■ **WHAT IS BEING ASKED**: Repeat all the data word for word.

'''

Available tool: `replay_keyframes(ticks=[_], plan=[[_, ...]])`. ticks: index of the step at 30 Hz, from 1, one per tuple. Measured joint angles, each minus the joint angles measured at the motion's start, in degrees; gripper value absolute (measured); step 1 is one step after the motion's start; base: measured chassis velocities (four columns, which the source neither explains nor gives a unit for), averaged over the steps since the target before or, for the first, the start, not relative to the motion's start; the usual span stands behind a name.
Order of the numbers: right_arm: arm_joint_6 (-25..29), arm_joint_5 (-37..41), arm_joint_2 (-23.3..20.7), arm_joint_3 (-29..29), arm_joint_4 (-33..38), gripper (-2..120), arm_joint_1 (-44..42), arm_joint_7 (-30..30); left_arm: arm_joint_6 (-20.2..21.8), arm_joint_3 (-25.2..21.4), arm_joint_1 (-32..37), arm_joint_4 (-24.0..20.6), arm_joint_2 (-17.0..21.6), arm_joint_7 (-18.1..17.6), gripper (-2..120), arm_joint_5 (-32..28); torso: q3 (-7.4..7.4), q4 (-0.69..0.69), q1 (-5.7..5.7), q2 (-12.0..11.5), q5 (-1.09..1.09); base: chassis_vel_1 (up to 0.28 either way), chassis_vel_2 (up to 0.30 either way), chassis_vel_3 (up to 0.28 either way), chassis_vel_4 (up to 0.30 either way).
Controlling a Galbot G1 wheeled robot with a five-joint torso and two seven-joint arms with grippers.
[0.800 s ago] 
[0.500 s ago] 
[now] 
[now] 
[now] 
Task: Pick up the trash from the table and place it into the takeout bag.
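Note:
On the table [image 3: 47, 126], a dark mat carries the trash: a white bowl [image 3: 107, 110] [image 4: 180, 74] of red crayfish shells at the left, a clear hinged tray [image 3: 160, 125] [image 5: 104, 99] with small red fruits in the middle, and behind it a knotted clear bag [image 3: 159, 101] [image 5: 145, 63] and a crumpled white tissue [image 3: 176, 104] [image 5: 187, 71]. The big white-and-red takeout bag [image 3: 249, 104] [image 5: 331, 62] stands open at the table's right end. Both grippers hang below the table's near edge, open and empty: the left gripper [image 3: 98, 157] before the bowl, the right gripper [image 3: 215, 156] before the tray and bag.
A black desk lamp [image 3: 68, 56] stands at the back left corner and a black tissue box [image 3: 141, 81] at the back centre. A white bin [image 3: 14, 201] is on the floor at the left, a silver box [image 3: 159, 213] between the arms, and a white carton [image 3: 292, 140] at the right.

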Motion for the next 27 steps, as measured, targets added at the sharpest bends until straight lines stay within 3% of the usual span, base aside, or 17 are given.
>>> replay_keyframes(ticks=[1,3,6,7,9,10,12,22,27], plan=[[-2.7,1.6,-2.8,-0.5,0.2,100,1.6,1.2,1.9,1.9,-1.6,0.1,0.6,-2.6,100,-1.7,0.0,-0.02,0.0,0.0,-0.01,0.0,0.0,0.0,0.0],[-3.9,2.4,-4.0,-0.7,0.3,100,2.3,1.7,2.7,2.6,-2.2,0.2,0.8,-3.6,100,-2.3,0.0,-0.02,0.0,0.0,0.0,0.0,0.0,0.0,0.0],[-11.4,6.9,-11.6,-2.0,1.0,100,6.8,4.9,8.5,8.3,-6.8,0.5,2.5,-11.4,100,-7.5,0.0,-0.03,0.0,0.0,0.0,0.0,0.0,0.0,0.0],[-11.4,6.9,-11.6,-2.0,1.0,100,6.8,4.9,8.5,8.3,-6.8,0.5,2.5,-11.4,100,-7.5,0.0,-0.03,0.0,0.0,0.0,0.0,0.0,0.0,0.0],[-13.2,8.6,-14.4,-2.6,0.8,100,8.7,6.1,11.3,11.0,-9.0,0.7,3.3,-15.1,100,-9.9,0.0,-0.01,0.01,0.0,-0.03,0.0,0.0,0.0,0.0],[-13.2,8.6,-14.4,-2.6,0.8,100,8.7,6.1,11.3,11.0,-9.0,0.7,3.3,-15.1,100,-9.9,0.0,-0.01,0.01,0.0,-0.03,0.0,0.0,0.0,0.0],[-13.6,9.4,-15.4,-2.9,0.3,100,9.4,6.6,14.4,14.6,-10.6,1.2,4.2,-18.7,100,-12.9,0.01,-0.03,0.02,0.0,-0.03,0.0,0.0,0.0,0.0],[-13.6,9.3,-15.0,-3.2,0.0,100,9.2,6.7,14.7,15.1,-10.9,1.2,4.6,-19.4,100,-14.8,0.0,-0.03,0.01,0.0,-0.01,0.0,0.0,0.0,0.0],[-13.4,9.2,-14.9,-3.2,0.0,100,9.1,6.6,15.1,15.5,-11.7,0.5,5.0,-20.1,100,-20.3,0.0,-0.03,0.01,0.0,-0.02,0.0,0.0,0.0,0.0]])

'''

■ **ANSWER FOR THE TASK**:
Available tool: `replay_keyframes(ticks=[_], plan=[[_, ...]])`. ticks: index of the step at 30 Hz, from 1, one per tuple. Measured joint angles, each minus the joint angles measured at the motion's start, in degrees; gripper value absolute (measured); step 1 is one step after the motion's start; base: measured chassis velocities (four columns, which the source neither explains nor gives a unit for), averaged over the steps since the target before or, for the first, the start, not relative to the motion's start; the usual span stands behind a name.
Order of the numbers: right_arm: arm_joint_6 (-25..29), arm_joint_5 (-37..41), arm_joint_2 (-23.3..20.7), arm_joint_3 (-29..29), arm_joint_4 (-33..38), gripper (-2..120), arm_joint_1 (-44..42), arm_joint_7 (-30..30); left_arm: arm_joint_6 (-20.2..21.8), arm_joint_3 (-25.2..21.4), arm_joint_1 (-32..37), arm_joint_4 (-24.0..20.6), arm_joint_2 (-17.0..21.6), arm_joint_7 (-18.1..17.6), gripper (-2..120), arm_joint_5 (-32..28); torso: q3 (-7.4..7.4), q4 (-0.69..0.69), q1 (-5.7..5.7), q2 (-12.0..11.5), q5 (-1.09..1.09); base: chassis_vel_1 (up to 0.28 either way), chassis_vel_2 (up to 0.30 either way), chassis_vel_3 (up to 0.28 either way), chassis_vel_4 (up to 0.30 either way).
Controlling a Galbot G1 wheeled robot with a five-joint torso and two seven-joint arms with grippers.
[0.800 s ago] 
[0.500 s ago] 
[now] 
[now] 
[now] 
Task: Pick up the trash from the table and place it into the takeout bag.
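Note:
On the table [image 3: 47, 126], a dark mat carries the trash: a white bowl [image 3: 107, 110] [image 4: 180, 74] of red crayfish shells at the left, a clear hinged tray [image 3: 160, 125] [image 5: 104, 99] with small red fruits in the middle, and behind it a knotted clear bag [image 3: 159, 101] [image 5: 145, 63] and a crumpled white tissue [image 3: 176, 104] [image 5: 187, 71]. The big white-and-red takeout bag [image 3: 249, 104] [image 5: 331, 62] stands open at the table's right end. Both grippers hang below the table's near edge, open and empty: the left gripper [image 3: 98, 157] before the bowl, the right gripper [image 3: 215, 156] before the tray and bag.
A black desk lamp [image 3: 68, 56] stands at the back left corner and a black tissue box [image 3: 141, 81] at the back centre. A white bin [image 3: 14, 201] is on the floor at the left, a silver box [image 3: 159, 213] between the arms, and a white carton [image 3: 292, 140] at the right.
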
Motion for the next 27 steps, as measured, targets added at the sharpest bends until straight lines stay within 3% of the usual span, base aside, or 17 are given.
>>> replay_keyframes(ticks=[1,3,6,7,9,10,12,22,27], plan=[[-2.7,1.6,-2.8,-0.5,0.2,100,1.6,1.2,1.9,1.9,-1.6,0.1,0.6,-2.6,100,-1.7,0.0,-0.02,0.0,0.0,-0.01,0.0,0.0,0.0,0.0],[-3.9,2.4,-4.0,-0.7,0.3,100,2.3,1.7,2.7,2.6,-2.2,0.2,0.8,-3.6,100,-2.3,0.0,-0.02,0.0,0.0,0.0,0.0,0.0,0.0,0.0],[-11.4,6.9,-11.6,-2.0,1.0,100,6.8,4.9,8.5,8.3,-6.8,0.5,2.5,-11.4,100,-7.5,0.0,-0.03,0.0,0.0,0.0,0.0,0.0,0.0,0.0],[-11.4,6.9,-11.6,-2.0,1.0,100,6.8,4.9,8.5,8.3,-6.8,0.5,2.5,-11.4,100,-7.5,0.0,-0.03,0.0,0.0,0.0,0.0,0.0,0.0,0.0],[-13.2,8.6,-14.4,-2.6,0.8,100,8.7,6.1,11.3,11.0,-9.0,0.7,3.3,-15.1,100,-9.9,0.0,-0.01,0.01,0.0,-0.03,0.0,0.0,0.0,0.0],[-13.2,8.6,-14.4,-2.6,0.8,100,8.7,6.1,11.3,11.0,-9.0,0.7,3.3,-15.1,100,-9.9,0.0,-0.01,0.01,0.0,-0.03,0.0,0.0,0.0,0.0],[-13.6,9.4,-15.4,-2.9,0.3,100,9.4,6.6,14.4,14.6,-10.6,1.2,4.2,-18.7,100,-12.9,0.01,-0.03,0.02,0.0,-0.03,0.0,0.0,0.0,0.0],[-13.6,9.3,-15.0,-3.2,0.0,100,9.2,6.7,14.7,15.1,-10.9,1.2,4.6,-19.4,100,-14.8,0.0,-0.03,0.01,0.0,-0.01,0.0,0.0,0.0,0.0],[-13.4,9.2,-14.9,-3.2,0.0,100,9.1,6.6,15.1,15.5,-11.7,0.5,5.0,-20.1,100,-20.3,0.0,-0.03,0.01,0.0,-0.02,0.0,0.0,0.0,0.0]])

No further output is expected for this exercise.